Overton insisted he wasn’t mad at being chopped off — “that’s how everyone races, especially him,” he added — but was angry that he’d given Pierce ample room.

“We had a restart, Bobby pulls up besides me — I choose the bottom, Bobby chooses the top,” Overton said. “When he pulled up beside me, the first thing that goes through my head is, ‘Damn he’s racing for a championship. I really don’t need to drive in there and try to slide him because he’s probably not gonna lift ‘cause he needs to do good.’ You know what I mean? I didn’t want to get in a bad situation.

“I leave him the whole top going through (turns) one and two. Like, I didn’t slide him. That’s how I got into second — I slid somebody. But me trying to be respectful knowing he has a $75,000 championship on the line. ‘Do nothing stupid, let them race it out.’ Then we get to three and he hangs a left.

“I get too close to him, I get behind him, I slide into him. Obviously it punctures my right-front tire, so whatever. The cutoff, the chopoff, whatever, I was just kind of like, ‘What the hell? Why would you do that?’ But what the hell, everyone drives like that. Then by the time I get to the flagstand, I get to one and my right-front blows out and I knock the s--- outta the wall. That’s why I was mad.”

In his postrace interview with FloRacing’s Earl Hoon on Saturday, Pierce, who endured his own flat tire in the incident in a chaotic race where his title was often in doubt, understood Overton’s frustration.

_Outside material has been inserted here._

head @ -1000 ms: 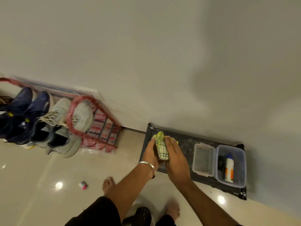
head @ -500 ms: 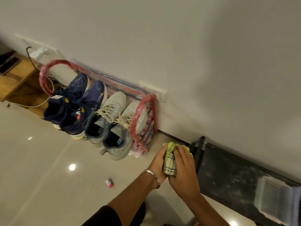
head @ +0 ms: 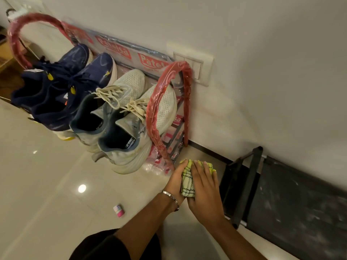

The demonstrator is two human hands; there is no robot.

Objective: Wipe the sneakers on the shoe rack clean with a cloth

"I was like, ‘Man, all I need to do is run top-seven; I wasn't trying to wreck you in the wall,’ ” Pierce said of what he told Overton when the Longhorn Factory Team driver team confronted him angrily in the hot pit. The tour champion said he’d review the video.

“I know he's mad and he has every right to be,” Pierce added. “If so, I'm gonna take the blame on that, and if he thinks he owes me one, he owes me.”

Overton prefers not to retaliate because “I ain’t holding no grudges.”

“Am I gonna wreck him? Probably not. Who the hell have I ever wrecked as long as I’ve been racing?” said Overton, whose next race is indoors for next month’s Kubota Gateway Dirt Nationals. “As I said, I got it out of my system. I’m fine. We’re gonna go and have a good time at The Dome and race. I’m sure Bobby will run into somebody at The Dome and they’ll be wanting to whip their ass.”

The 19th-starting Pierce admitted he “had to make some dicey moves coming through the field,” including ruffling the feathers of Ashton Winger in an earlier incident. Overton, though, draws the line between what’s fair and foul.

“He can be one of the best there is. He’s really good, he’s really fast, he does a helluva job,” Overton said of Pierce. “But he’s better than what he does sometimes, like some of the decisions. That’s why I’m mad. … We can race without killing each other.

“Like, you don’t have to race crazy. I feel like I’ve raced with Bobby long enough now, like why would you run into me? Like, if you initiate the situation, why would you do that to me? You know what I mean?”

The Overton-Pierce scrape is, in part, a byproduct of tight rules packages and razor-thin margins in modern Dirt Late Model racing, Overton said.

"Our racing, honestly, our racing sucks,” he said. “It’s really hard to pass. You got to drive aggressive. Like I said, you can drive aggressive and not do it the way they do it, though. You don’t have to completely run them over or put them in bad, bad situations. You can race and be respectful, and race hard.

“Some of them just give up and say, ‘Hell with them, I’ll wreck ‘em or land on their nose, or not even give them a chance to turn under.’ ”

Overton was comfortable with his response to the tangle, too.

“I’m thinking we’re gonna leave here with a top-three podium at worst. And then I leave on the rollback,” he said. “I was aggravated but … it’s not like I really went out there and showed my ass, and done some crazy stuff to make a highlight. I didn’t drive my car backward to try and kill somebody.”

Senoia's conclusion added to his frustrations of a season with single national touring victory.

“It all boils down to a frustrating year,” he said. “You’re 20 laps from ending on a good note. I was gonna run second or third, right? End on a good note. Instead we end with the engine sitting in the cockpit. Like, that’s dumb. … It is what it is. Like I said, I got all my anger out. And we’ll move on.”